So we were hamstrung and had no test on the market. Dr. David Hyman and I wrote what seems to be perhaps potentially a prevenient op ed in Investor’s Business Daily in 2017 in which we urged a lessening of the regulatory approach towards manufactured diagnostic tests that are shipped and distributed while at the same time discouraging FDA from trying to regulate laboratory developed procedures. We see the results of this. The President came in, President Trump, and he put together a public-private partnership. FDA relaxed their rules. 

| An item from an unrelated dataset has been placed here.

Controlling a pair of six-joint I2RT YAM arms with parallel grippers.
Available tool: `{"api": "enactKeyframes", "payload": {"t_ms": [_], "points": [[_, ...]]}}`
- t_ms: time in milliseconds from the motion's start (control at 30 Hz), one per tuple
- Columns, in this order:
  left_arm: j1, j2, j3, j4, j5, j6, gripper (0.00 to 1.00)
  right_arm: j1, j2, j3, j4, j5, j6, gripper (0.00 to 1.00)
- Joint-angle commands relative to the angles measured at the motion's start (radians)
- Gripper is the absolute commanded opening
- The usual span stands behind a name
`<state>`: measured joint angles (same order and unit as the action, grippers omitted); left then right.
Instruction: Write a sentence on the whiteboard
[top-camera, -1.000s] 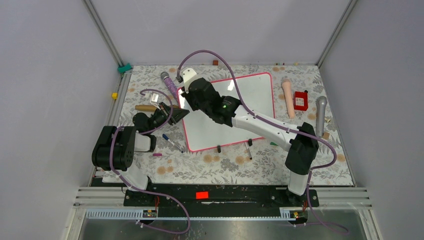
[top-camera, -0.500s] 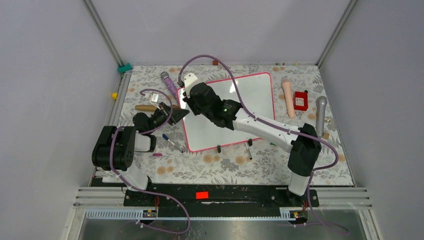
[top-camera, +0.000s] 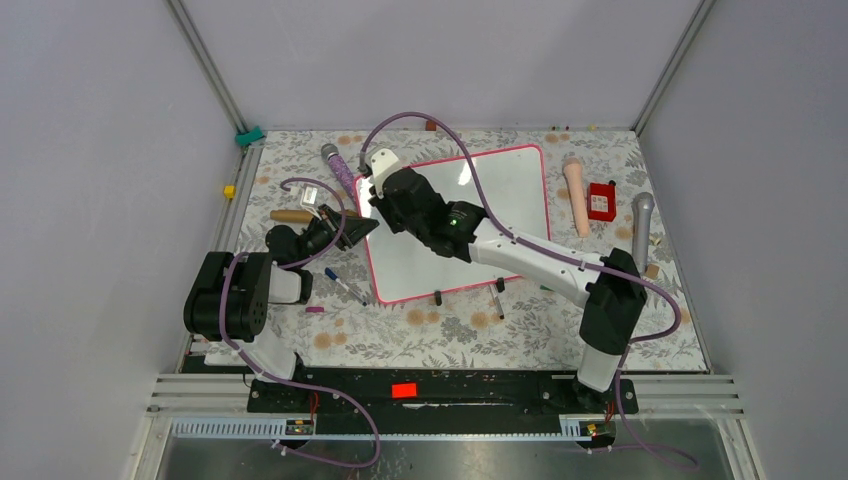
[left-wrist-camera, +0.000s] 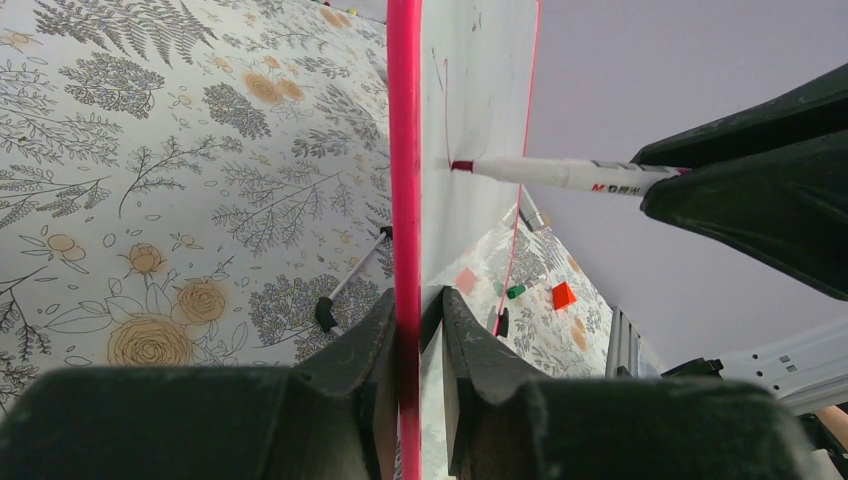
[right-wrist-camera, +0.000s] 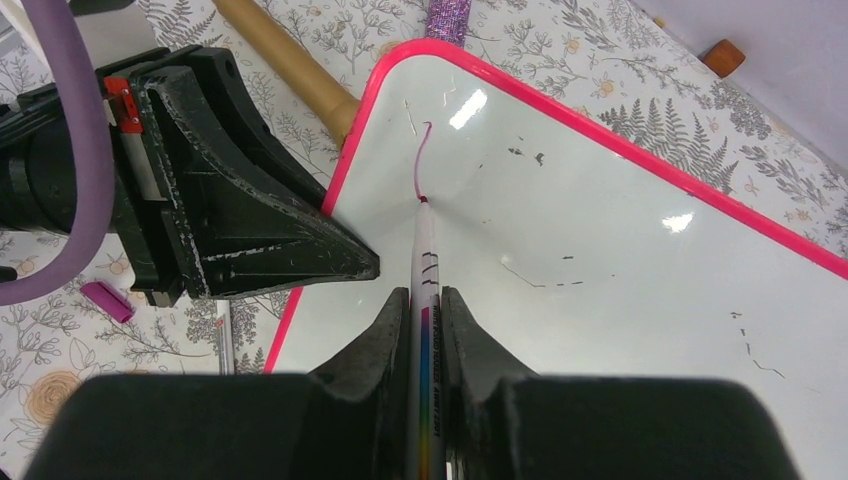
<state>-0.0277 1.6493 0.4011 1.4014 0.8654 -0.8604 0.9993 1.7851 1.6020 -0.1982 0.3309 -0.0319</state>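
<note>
Shifted slightly nearer, your right pincer (right-wrist-camera: 425, 300) clenches marker (right-wrist-camera: 424, 250); left pincer (left-wrist-camera: 415, 305) clamps whiteboard (right-wrist-camera: 620, 230), where a slip could skew your sentence (right-wrist-camera: 417, 170).

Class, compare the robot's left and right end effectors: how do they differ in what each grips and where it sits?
The left end effector clamps the pink frame of the whiteboard; the right end effector clamps a marker. The left sits at the board's edge; the right reaches over its white surface, marker tip touching a short purple-pink stroke. Both are shut on something.
</note>
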Motion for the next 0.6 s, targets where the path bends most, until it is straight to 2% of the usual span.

We have many laboratories that have jumped in, including LabCorp, Quest, BioReference, and others, and many, many hospitals. LabCorp has publicly announced they’re doing 20,000 tests a day. My understanding is that, from published data and conversations, is at a minimum we did, I think, 67,000 tests yesterday. 


So we’ve gone from performing basically no tests to dwarfing any other country in the world, including countries like Germany and South Korea, which are doing a lot of tests. We were rapidly — by mobilizing the private sector, the private laboratories, we’re rapidly, rapidly able to begin testing many, many patients. And we are, because of it, getting a handle on this outbreak, understanding it, and are much better able to manage it. So with that, I’ll close the introductory remarks. But thank you. 


Nate Kaczmarek:  Thank you, Roger. Shoshana? 


Shoshana Weissmann:  Hi, everyone. I really appreciate the opportunity to talk about this today. I’ve been kind of surprised about the extent at which there have been regulatory reforms in response. Roger gave a fantastic overview as it applies to the FDA. But there are even more that I’ve worked on in the past and, to some extent, that I had expected would pop up. One of the biggest ones is allowing medical professionals to work across state lines. 


There are already certain compacts for a few medical professionals, especially the nurses. That’s a pretty widespread compact. But in most cases, professionals of any kind can’t easily work across state lines. Last year, Governor Ducey became — he enacted the first law that allowed professionals to easily transfer in their occupational licenses. And while that’s a great idea just for the licensing side of things—that enabled more mobility—it’s really vital now that they have a process that can be expedited. 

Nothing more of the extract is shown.